From 4fb3ab78820965c1e0c0d265f8dc255ffd9de51a Mon Sep 17 00:00:00 2001
From: chengxianbin <chengxianbin@huawei.com>
Date: Fri, 29 May 2020 00:18:02 +0800
Subject: [PATCH] modify ssd script for merging backbone

---
 mindspore/model_zoo/ssd.py | 146 +++++++++++++++++++++++++++++++++----
 1 file changed, 133 insertions(+), 13 deletions(-)
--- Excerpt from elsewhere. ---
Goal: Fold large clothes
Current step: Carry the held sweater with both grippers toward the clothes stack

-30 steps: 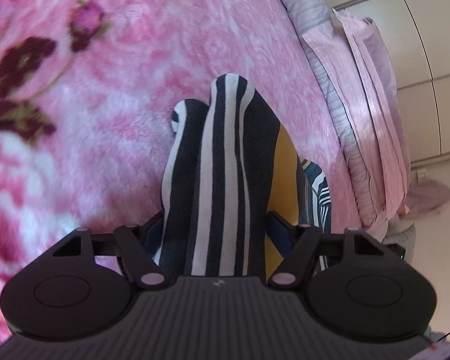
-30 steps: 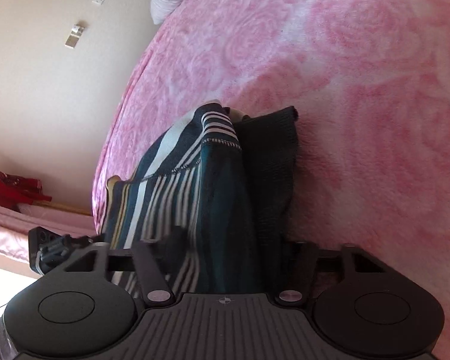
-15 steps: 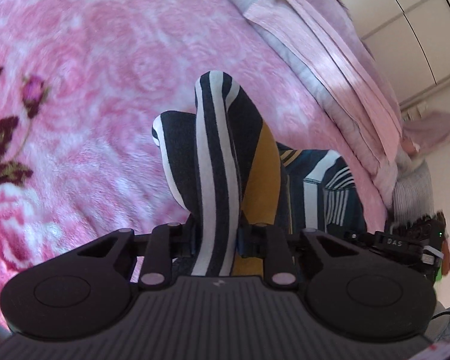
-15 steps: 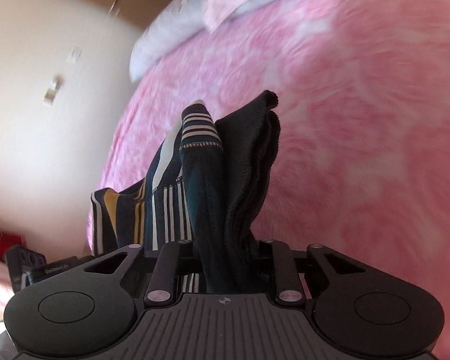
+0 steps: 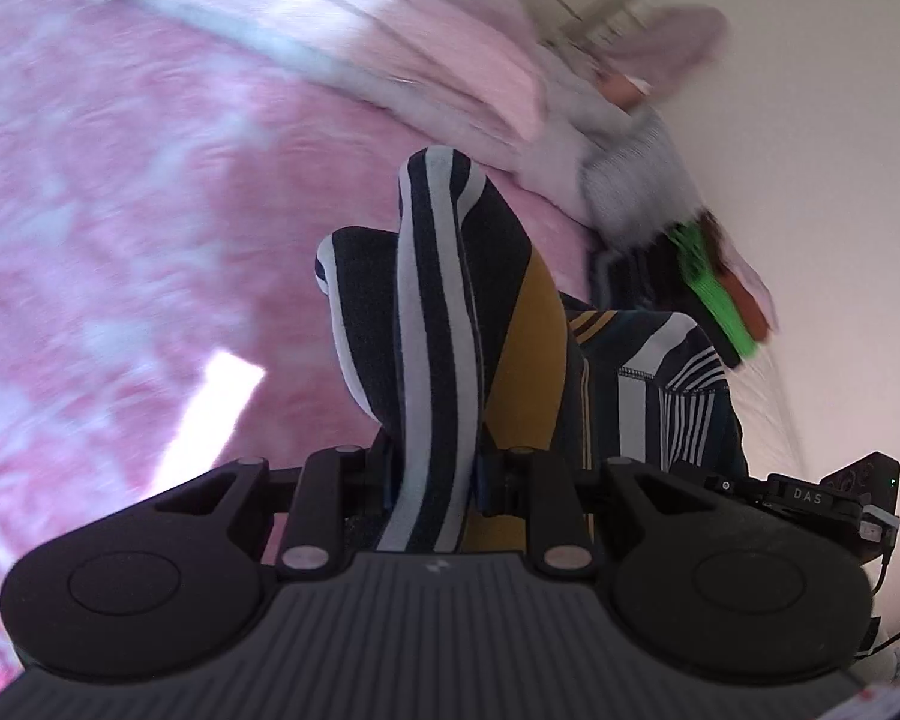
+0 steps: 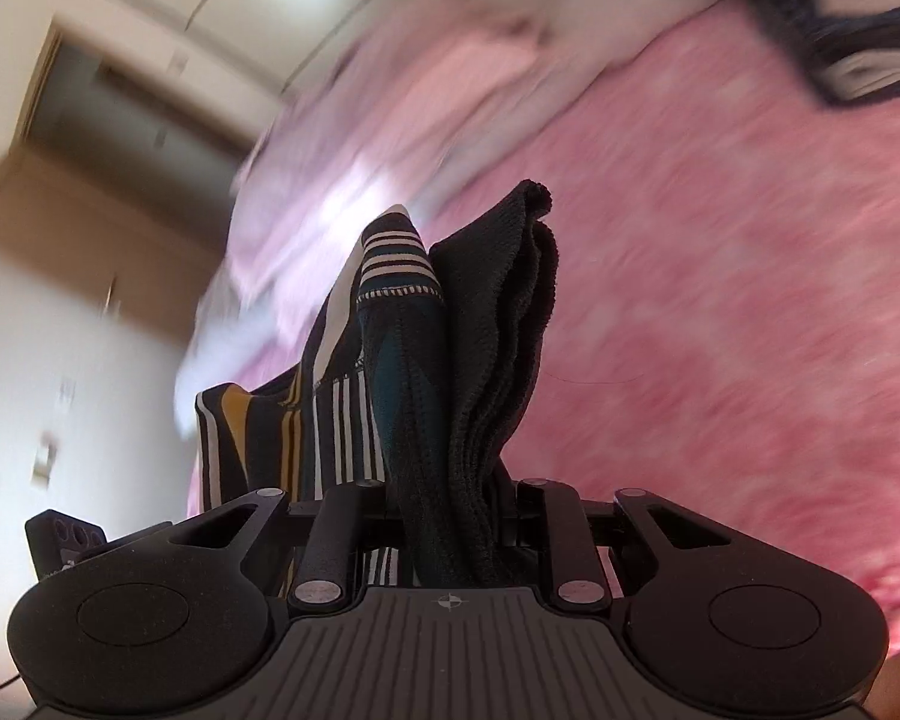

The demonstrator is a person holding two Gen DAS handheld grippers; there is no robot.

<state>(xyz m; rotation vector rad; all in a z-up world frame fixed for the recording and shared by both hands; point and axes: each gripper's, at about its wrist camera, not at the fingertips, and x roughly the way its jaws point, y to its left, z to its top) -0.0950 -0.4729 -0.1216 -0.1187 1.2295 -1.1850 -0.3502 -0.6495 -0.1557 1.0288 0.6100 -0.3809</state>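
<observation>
Two claws pinch one striped navy, white and mustard knit garment [image 5: 444, 324]: left claw [image 5: 435, 474], right claw [image 6: 450, 498]; only the right view shows its dark ribbed hem [image 6: 510, 312], at frame centre over the pink fleece bed [image 6: 720, 300]

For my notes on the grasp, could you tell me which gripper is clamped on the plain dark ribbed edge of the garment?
The right gripper: its bunch of the striped garment includes the plain ribbed band. The left gripper pinches only striped cloth.

Motion blur smears the pink blanket [image 5: 120, 210] across the left of the left wrist view, and the pale folded bedding [image 5: 450, 60] at its top. A green object [image 5: 714, 300] at right is too blurred to identify. In the right wrist view, the dark striped pile [image 6: 858, 54] is cut off at the upper right, and the cupboards [image 6: 90, 138] at upper left are smeared.
</observation>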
diff --git a/mindspore/model_zoo/ssd.py b/mindspore/model_zoo/ssd.py
index b92e8457d..b69942cd5 100644
--- a/mindspore/model_zoo/ssd.py
+++ b/mindspore/model_zoo/ssd.py
@@ -24,7 +24,8 @@ from mindspore.ops import operations as P
 from mindspore.ops import functional as F
 from mindspore.ops import composite as C
 from mindspore.common.initializer import initializer
-from .mobilenet import InvertedResidual, ConvBNReLU
+from mindspore.ops.operations import TensorAdd
+from mindspore import Parameter
 
 
 def _conv2d(in_channel, out_channel, kernel_size=3, stride=1, pad_mod='same'):
@@ -45,6 +46,129 @@ def _make_divisible(v, divisor, min_value=None):
     return new_v
 
 
+class DepthwiseConv(nn.Cell):
+    """
+    Depthwise Convolution warpper definition.
+
+    Args:
+        in_planes (int): Input channel.
+        kernel_size (int): Input kernel size.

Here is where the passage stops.